Plotting many variables at once
Panels off the diagonal show ___________ between pairs of variables.
relationships
When both variables are continuous you see scatter plots of each pair of variables and their correlation.
Plotting many variables at once
When should you use a pair plot?
- When you have up to 10 variables (either continuous, categorical, or a mix).
- When you want to see the distribution for each variable.
- When you want to see the relationship between each pair of variables.
Plotting many variables at once
In a pair plot, when comparing a categorical variable to a continuous variable you get what kind of plot(s)?
A box plot and a histogram of the continuous variable split by the categorical variable.
Plotting many variables at once
When you have lots of continuous variables and need a simple overview of their relationships, what plot type might you use?
A correlation heat map.
Plotting many variables at once
When should you use a correlation heat map?
- When you have lots of continuous variables.

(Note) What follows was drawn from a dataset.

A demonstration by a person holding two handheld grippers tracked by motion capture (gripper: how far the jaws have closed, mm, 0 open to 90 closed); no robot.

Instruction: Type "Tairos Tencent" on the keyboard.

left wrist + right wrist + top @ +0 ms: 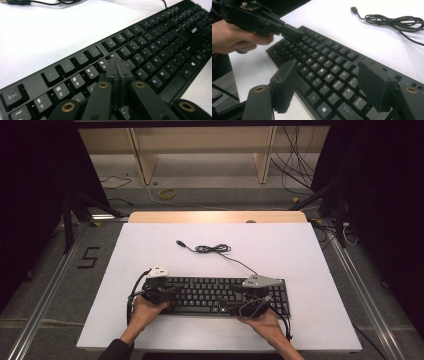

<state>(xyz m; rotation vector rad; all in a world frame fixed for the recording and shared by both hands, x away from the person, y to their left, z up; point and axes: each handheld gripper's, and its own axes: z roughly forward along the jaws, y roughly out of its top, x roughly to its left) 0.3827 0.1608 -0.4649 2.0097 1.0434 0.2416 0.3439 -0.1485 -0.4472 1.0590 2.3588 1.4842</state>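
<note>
High view. A black keyboard (220, 295) lies on the white counter (300, 250), near the person's edge and parallel to it. Its cable (215, 249) runs from the rear right of the keyboard to a loose coil farther back on the counter and ends in a plug (179, 242). The left hand (145, 312) carries the left gripper (167, 292) over the keyboard's left end; the right hand (267, 322) carries the right gripper (247, 307) over the keys toward the right end. Each gripper bears a grey three-cornered plate on top.

Left gripper view. The left gripper (117, 71) is clenched: its two black jaws stand pressed flat against each other with nothing between them. Their tips sit just over the number and upper letter rows of the keyboard (150, 50); whether they touch a key cannot be told. The Esc key (12, 96) lies at lower left, and the cable (45, 2) crosses the top edge.

Right gripper view. The right gripper (329, 86) is released: its jaws stand wide apart above the keyboard (324, 65), holding nothing, with the letter rows and the Shift key (348, 110) in the gap. Farther off, the left hand (234, 37) holds the left gripper (295, 33) with its closed tip over the far end of the keyboard. The coiled cable (392, 21) and its plug (354, 9) lie on the counter (337, 22) beyond.
</note>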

- When you want a simple overview of how each pair of variables is related.
Plotting many variables at once
Each intersection of a correlation heat map shows what?
The correlation value between the continuous variables.
Plotting many variables at once
When you have lots of continuous variables and want to find patterns, what plot type might you use?
A parallel coordinates plot
Plotting many variables at once
When should you use a parallel coordinates plot?
- When you have lots of continuous variables.
- When you want to find patterns across these variables,
- Or when you want to visualize clusters of observations.